* What the task requires
The listing below holds a line with "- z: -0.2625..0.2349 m" and a later line with "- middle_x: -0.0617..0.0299". Write out those two lines and every line between them, exactly, and nothing else.

* Dataset section
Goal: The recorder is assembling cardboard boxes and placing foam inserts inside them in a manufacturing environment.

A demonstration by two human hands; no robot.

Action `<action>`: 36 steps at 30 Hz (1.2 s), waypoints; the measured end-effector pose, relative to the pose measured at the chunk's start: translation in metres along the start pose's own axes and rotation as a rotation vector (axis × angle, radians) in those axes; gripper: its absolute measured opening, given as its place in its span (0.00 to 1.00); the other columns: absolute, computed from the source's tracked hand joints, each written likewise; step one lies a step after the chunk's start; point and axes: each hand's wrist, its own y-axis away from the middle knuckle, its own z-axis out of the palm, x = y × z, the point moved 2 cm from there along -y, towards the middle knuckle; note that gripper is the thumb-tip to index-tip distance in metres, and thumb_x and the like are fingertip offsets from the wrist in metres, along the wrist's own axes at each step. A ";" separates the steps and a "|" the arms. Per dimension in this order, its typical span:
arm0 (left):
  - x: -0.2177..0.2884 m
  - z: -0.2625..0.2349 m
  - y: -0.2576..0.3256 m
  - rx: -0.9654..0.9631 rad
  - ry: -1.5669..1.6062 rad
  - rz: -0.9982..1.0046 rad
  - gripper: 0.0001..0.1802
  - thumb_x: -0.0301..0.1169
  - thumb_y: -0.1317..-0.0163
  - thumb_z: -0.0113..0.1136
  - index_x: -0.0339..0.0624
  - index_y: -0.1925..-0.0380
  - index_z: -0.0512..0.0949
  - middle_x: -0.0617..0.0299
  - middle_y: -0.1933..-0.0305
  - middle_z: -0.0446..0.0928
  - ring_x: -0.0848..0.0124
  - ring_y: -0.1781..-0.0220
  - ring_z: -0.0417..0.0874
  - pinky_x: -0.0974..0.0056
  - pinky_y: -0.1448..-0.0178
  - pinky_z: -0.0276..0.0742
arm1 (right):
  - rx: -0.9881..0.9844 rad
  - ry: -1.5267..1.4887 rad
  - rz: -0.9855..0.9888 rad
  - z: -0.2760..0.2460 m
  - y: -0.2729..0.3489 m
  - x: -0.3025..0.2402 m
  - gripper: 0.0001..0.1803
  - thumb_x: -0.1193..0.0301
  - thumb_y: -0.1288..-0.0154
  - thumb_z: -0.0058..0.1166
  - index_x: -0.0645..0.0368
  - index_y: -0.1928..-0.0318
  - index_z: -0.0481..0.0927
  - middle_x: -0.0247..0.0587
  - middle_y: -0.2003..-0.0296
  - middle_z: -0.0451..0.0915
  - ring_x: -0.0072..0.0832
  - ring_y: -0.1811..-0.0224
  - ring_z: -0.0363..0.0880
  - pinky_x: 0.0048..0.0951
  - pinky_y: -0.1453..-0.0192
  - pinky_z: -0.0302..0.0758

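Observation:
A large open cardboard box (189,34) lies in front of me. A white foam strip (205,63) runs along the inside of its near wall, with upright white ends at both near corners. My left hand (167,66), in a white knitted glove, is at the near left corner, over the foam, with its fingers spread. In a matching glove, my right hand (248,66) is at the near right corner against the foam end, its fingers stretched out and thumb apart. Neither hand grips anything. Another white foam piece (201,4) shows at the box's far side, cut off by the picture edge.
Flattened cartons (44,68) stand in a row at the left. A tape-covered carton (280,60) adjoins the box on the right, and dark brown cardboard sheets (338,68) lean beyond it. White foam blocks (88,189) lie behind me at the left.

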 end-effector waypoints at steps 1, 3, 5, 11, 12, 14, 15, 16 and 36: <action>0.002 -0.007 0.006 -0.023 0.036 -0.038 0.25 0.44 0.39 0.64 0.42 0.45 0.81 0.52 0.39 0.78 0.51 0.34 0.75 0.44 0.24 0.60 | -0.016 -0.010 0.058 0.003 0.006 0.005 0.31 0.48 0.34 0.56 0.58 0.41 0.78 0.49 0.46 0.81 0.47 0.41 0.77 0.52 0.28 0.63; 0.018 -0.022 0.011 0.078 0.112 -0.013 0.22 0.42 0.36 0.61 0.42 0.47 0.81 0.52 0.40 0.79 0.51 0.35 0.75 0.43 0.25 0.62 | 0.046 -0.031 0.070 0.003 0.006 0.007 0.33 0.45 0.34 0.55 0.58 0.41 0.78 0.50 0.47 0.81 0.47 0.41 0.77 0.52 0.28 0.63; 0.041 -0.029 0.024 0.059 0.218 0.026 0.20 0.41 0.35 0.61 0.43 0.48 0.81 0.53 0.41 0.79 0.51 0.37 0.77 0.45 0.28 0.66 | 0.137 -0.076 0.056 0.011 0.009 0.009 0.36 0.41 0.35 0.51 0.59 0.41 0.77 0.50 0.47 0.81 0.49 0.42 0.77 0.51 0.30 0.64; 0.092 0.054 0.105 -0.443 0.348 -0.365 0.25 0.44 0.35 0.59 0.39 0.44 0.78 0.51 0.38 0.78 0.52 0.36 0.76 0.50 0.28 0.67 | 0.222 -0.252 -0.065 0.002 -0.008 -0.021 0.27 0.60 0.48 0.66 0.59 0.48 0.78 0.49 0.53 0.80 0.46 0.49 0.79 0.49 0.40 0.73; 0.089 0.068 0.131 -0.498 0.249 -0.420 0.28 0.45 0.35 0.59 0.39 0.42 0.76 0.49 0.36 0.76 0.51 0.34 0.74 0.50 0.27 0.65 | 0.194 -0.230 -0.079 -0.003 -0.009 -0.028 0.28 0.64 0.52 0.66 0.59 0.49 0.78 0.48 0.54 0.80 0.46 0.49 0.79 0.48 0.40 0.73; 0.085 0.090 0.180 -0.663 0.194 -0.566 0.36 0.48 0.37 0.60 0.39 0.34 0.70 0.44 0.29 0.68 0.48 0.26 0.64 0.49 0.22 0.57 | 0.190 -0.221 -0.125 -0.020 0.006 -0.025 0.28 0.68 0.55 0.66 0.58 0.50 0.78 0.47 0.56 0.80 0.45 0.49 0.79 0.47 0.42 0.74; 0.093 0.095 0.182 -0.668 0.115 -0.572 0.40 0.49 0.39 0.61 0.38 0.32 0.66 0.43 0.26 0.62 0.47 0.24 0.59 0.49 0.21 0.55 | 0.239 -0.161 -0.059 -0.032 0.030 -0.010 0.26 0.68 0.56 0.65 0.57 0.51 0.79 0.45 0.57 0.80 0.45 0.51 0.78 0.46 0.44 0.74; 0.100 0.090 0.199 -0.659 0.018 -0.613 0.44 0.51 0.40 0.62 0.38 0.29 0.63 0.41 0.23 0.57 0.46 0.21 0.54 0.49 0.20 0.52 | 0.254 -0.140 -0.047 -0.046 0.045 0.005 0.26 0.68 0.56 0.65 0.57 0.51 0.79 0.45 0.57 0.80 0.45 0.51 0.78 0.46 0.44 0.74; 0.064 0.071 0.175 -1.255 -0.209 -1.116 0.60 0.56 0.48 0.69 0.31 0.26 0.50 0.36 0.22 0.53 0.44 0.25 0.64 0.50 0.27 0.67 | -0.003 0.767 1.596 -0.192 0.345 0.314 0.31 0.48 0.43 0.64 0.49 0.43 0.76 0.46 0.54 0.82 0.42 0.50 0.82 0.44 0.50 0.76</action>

* Expected output
  - z: -0.2625..0.2349 m
  - y: -0.2576..0.3256 m
  - rx: -0.9654..0.9631 rad
  - ry: -1.5669..1.6062 rad
  - rz: -0.9982..1.0046 rad
  - gripper: 0.0001..0.1802
  - thumb_x: -0.0301..0.1169
  - thumb_y: -0.1317..-0.0163
  - thumb_z: -0.0113..0.1136
  - index_x: -0.0339..0.0624
  - index_y: -0.1925..-0.0380
  - index_z: -0.0512..0.0949
  - middle_x: -0.0617..0.0299

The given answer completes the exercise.